Quote the data exactly, first line to the line containing "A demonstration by", with no pictures.
+ + +
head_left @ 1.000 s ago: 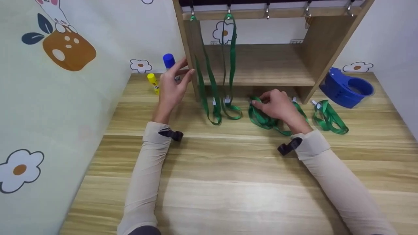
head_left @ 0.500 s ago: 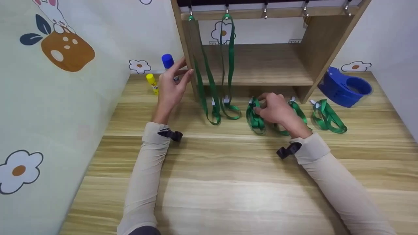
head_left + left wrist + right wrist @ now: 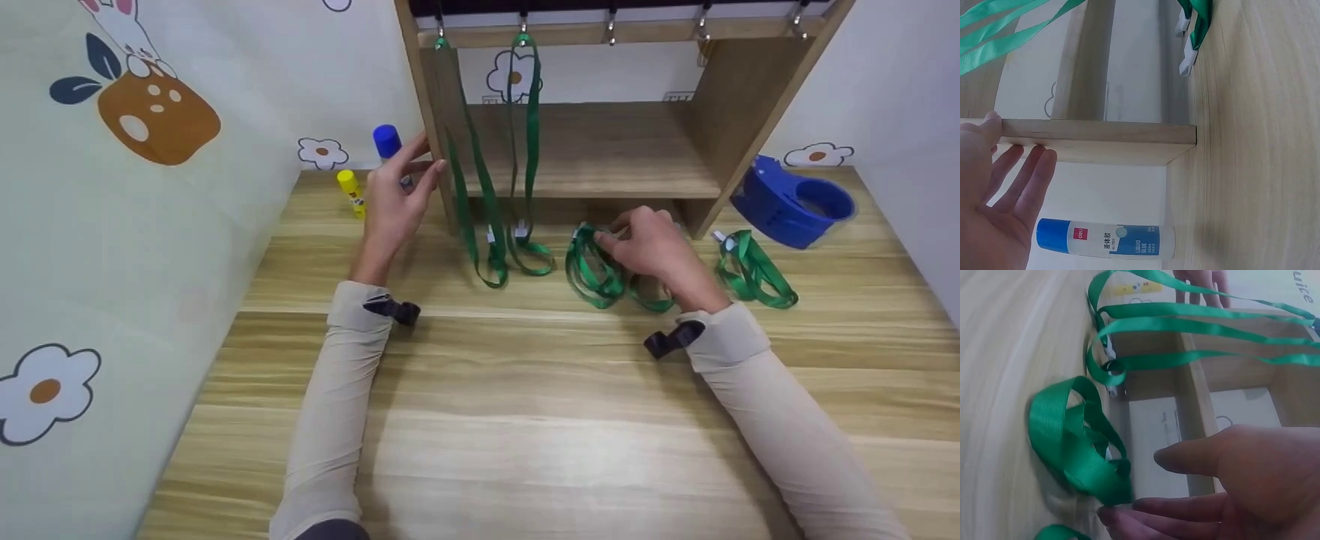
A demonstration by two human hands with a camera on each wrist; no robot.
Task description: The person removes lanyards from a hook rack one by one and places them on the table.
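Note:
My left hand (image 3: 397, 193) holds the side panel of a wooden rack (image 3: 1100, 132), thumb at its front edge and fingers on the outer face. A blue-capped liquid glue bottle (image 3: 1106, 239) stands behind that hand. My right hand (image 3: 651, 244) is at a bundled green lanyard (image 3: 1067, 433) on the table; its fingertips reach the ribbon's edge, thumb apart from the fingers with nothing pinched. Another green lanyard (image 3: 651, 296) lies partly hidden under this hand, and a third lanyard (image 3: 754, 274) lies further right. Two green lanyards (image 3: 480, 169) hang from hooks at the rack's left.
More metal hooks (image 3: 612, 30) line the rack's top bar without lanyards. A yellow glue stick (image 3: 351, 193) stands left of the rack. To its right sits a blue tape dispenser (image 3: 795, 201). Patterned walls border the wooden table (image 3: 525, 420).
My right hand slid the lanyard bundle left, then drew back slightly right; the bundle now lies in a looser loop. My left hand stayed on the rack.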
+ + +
• **ANSWER BOX**
head_left @ 1.000 s ago: 
head_left @ 0.500 s ago: 
head_left + left wrist + right wrist @ now: 
A demonstration by two human hands with a camera on each wrist; no robot.

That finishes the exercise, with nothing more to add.